Information shown:
○ ○ ○ ○

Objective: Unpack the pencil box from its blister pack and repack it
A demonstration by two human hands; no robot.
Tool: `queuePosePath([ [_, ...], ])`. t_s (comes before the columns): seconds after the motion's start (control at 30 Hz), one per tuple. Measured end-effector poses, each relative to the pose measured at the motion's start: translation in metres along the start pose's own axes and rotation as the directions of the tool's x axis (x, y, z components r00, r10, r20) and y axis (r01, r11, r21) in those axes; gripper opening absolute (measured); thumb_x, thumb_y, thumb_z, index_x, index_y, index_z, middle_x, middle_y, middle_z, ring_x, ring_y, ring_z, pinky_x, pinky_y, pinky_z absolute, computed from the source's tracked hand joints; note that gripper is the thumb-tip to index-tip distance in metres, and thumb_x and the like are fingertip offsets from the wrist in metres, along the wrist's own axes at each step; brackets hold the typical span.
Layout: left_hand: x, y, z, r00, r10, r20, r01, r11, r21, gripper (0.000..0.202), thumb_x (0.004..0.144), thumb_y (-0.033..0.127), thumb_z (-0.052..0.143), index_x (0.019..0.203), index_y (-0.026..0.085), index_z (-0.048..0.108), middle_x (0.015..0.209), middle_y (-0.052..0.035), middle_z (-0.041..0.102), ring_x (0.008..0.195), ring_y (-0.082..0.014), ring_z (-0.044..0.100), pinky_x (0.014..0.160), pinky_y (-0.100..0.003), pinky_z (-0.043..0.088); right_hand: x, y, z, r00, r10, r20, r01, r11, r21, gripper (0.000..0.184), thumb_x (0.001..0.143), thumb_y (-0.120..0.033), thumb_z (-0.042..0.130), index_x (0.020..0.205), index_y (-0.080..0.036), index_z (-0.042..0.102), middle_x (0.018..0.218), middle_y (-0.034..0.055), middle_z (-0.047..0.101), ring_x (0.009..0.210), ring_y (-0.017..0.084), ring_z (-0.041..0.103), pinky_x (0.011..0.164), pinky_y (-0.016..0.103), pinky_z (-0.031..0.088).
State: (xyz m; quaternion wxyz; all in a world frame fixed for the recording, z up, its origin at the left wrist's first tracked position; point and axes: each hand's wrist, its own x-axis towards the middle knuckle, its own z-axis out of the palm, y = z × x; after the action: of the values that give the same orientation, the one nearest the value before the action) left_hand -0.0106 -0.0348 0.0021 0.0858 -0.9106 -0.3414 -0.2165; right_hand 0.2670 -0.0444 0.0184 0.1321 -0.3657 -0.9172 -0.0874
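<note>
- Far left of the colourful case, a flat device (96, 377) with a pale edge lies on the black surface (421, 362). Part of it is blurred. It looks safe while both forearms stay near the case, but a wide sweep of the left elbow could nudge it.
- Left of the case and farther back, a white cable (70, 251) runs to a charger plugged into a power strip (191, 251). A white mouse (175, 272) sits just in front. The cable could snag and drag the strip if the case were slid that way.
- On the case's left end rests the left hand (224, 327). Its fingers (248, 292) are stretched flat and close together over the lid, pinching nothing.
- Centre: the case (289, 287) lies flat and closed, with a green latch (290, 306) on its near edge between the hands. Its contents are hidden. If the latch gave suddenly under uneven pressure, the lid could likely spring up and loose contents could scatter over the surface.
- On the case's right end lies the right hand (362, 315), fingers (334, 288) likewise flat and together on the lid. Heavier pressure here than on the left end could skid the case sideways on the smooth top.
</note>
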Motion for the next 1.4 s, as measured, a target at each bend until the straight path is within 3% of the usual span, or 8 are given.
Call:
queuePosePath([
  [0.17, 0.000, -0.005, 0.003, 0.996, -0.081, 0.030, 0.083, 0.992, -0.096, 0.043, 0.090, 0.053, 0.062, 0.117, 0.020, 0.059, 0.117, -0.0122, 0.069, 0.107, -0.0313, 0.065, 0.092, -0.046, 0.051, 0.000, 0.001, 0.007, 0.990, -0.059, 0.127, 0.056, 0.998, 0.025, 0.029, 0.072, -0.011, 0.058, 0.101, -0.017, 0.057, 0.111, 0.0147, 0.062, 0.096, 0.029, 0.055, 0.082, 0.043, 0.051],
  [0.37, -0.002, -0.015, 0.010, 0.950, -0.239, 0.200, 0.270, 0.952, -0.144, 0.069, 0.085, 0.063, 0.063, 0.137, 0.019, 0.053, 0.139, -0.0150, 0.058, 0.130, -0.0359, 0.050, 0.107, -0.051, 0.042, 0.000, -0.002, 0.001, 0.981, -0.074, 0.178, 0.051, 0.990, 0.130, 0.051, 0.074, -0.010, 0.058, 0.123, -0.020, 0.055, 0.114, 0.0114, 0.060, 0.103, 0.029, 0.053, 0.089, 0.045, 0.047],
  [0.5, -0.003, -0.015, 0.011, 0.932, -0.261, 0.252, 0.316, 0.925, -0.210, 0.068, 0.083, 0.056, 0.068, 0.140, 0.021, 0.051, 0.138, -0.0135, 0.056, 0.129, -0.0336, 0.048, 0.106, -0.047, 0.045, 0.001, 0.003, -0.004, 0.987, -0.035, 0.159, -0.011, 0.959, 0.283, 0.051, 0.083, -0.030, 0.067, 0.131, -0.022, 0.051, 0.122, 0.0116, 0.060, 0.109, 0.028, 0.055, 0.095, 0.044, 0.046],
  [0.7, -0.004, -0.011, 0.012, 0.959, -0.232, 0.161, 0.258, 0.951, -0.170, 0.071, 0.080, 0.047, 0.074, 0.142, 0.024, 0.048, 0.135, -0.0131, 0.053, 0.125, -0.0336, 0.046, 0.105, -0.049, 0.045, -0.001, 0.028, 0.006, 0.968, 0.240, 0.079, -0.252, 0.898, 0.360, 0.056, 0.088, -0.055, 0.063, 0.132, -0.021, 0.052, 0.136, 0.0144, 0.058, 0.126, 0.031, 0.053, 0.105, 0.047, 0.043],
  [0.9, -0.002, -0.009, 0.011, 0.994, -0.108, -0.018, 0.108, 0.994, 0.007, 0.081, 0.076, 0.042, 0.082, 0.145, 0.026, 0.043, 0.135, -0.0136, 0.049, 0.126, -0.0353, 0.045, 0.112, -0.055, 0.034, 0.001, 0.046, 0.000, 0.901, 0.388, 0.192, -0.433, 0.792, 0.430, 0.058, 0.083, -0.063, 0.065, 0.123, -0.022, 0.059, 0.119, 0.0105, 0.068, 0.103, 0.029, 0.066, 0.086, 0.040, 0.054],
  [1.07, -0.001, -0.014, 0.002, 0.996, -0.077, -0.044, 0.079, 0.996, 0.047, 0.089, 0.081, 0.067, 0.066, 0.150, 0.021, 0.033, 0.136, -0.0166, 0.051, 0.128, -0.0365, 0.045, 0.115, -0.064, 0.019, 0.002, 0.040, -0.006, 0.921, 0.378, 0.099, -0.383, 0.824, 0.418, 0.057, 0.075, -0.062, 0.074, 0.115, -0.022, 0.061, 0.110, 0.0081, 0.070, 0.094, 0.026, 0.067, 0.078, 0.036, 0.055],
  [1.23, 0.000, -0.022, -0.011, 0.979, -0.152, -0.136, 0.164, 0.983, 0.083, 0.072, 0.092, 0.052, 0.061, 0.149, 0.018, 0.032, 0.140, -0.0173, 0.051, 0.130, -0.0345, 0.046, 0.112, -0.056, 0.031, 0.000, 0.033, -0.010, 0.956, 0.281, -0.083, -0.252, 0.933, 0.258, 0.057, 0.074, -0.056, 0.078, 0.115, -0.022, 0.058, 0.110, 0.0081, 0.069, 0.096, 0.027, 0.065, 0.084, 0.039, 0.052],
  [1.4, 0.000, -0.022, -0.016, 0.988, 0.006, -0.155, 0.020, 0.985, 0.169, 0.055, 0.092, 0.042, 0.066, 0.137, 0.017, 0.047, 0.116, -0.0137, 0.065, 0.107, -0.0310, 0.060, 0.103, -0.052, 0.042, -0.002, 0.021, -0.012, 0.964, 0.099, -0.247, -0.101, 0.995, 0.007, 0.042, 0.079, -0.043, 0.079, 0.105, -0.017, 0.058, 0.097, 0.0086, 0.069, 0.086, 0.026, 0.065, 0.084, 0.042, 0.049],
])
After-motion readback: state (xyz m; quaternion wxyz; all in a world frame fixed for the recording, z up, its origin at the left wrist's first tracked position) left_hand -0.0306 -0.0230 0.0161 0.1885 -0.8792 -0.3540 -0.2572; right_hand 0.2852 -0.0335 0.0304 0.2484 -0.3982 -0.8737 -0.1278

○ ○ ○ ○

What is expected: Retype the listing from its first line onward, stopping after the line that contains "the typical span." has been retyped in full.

The answer:
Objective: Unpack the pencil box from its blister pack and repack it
A demonstration by two human hands; no robot.
Tool: `queuePosePath([ [_, ...], ])`. t_s (comes before the columns): seconds after the motion's start (control at 30 Hz), one per tuple. Measured end-effector poses, each relative to the pose measured at the motion's start: translation in metres along the start pose's own axes and rotation as the directions of the tool's x axis (x, y, z components r00, r10, r20) and y axis (r01, r11, r21) in those axes; gripper opening absolute (measured); thumb_x, thumb_y, thumb_z, index_x, index_y, index_z, middle_x, middle_y, middle_z, ring_x, ring_y, ring_z, pinky_x, pinky_y, pinky_z absolute, computed from the source's tracked hand joints; note that gripper is the thumb-tip to index-tip distance in metres, and thumb_x and the like are fingertip offsets from the wrist in metres, along the wrist's own axes at each step; brackets hold the typical span.

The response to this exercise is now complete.